Day 5 of the Lumijaa Campaign
Thorne pushed hard on the sticks and the feet of his FU09-FANG frame slewed across the snow. Without conscious thought he adjusted his feet in the stirrups to keep the massive machine balanced. An angry red and grey fireball exploded only meters away, and shrapnel from the near miss spanged off his frame's armor. He brought his frame to a knee, stabilized his weapon, and paused. Despite the subzero temperatures, he shook his head to clear the sweat away from his eyes.
A Conscript class frame, a grenade launcher cradled in its manipulators, rounded the ice-covered rocks only fifty meters away, belatedly bringing the weapon up. Too late.

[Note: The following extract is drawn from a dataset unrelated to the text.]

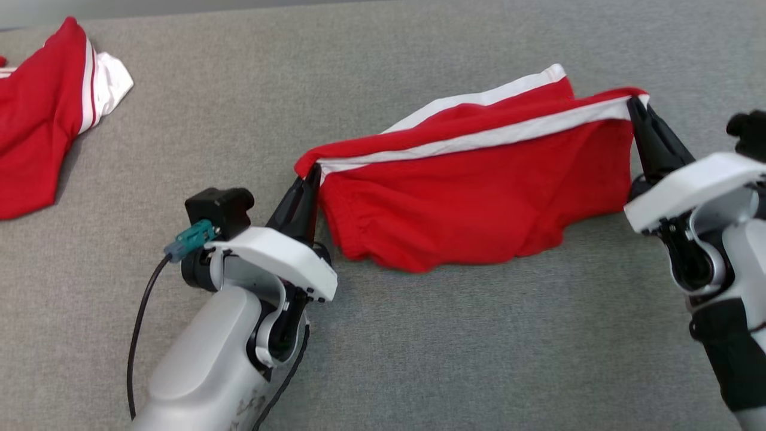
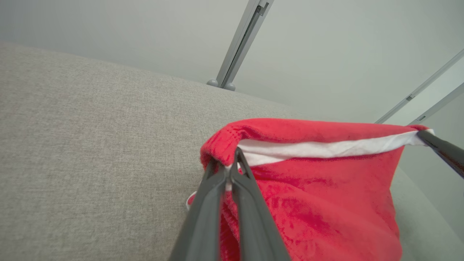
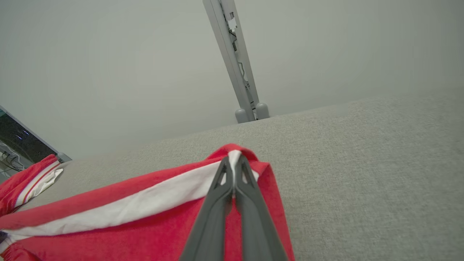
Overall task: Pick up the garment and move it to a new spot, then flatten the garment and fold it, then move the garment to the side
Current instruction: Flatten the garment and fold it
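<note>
The left gripper (image 1: 312, 175) and right gripper (image 1: 634, 106) each clamp one end of the red garment (image 1: 479, 191), stretched over the table (image 1: 419, 359).

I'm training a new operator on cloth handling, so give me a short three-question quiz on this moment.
1. True or false: the red shorts lie flat, free of both hands.
2. Where is the second red garment? A) far left on the grey cloth surface B) under the shorts C) draped over an arm
3. What colour is the stripe along the held edge?
Key: 1 false: left hand and right hand each pinch one end of the top edge. 2 A. 3 white.
</note>
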### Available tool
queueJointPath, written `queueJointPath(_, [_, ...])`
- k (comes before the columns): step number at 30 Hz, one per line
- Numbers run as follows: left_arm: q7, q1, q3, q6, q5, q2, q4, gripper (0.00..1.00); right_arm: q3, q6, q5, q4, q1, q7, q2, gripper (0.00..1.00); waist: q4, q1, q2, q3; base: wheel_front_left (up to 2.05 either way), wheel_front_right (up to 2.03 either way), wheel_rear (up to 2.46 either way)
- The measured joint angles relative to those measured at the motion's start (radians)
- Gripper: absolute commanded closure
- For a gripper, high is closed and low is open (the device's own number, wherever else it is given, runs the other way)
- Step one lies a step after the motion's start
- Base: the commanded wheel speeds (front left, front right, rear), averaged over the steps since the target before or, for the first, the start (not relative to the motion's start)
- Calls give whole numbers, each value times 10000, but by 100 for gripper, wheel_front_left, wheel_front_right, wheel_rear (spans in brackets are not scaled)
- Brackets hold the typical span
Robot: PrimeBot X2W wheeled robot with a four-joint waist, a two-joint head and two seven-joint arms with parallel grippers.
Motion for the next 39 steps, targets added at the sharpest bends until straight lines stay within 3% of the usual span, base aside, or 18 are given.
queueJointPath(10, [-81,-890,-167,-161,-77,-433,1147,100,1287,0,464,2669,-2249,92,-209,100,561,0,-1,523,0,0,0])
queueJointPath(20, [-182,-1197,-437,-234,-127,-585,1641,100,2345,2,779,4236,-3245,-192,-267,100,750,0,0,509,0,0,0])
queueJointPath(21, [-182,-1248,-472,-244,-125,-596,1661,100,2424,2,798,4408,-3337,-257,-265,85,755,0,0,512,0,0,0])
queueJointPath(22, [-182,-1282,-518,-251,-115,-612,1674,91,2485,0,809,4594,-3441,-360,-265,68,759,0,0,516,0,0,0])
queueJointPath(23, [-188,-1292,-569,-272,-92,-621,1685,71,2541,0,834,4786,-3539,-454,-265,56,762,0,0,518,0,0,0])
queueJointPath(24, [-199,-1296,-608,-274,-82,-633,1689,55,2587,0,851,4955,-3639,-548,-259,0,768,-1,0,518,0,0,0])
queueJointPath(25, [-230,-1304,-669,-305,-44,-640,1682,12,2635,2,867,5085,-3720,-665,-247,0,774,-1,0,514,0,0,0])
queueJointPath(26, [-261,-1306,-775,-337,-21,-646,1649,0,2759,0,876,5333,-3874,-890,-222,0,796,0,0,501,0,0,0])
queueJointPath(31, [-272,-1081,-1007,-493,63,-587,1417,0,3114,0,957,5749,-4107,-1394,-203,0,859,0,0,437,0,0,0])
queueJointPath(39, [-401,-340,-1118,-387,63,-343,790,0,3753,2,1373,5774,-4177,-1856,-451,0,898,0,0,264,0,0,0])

His first 80mm round blew the hand holding the launcher into a splay of shattered pistons. The second hit the Conscript in the knee, seizing the joint. The pilot had skill, Thorne gave him that. The Conscript didn't fall, and even managed to start limping backwards. His reticle stayed glued to the frame's knee, and put another round through it, sending the lower leg spinning into the snow.
This time the Conscript did fall. Powdery snow puffed up as it impacted with a dull thump. Explosive bolts blew the pilot's hatch clear and a kid barely old enough to fight scrambled from the cockpit. His wide eyes searched wildly for an escape as his breath clouded into the freezing air.
Thorne already had the FU09 on the move, scanning for threats even as he bore down on the disabled Conscript. Its young pilot froze as 30 tonnes of frame bore down upon him. Silly boy, he was playing soldier with the wrong people. Thorne released the frame's grip on it's cannon and used the manipulator to swat the young pilot to one side. He flew a several meters from the force of the blow and landed in a snowbank upslope. Thorne then bought the FU09's foot down on the Conscript with crushing force.
Hydraulic fluid from crushed pistons sprayed into the snow, staining it purple, welds cracked and failed, makeshift armor buckled. It would never walk again.
A proximity alarm suddenly screamed for his attention, two new icons flashing to life on his heads up display.
Well, well, well. Junior had friends.
With agility unexpected from something so large, Thorne sidestepped his frame into the snowbank, crouching to reduce his silhouette, and took aim on the same point where the Conscript had appeared.
In a spray of snow, a Commissar crested the slope 10 meters above his point of aim. Its chain cannon was already firing blind, the pilot hoping that he could walk the weapon on target after clearing the ridge. Even so, his first shots were not far off, and Thorne sprang up out of the snow, moving laterally away from the stitched spray of impacts as he brought his own weapon to bear.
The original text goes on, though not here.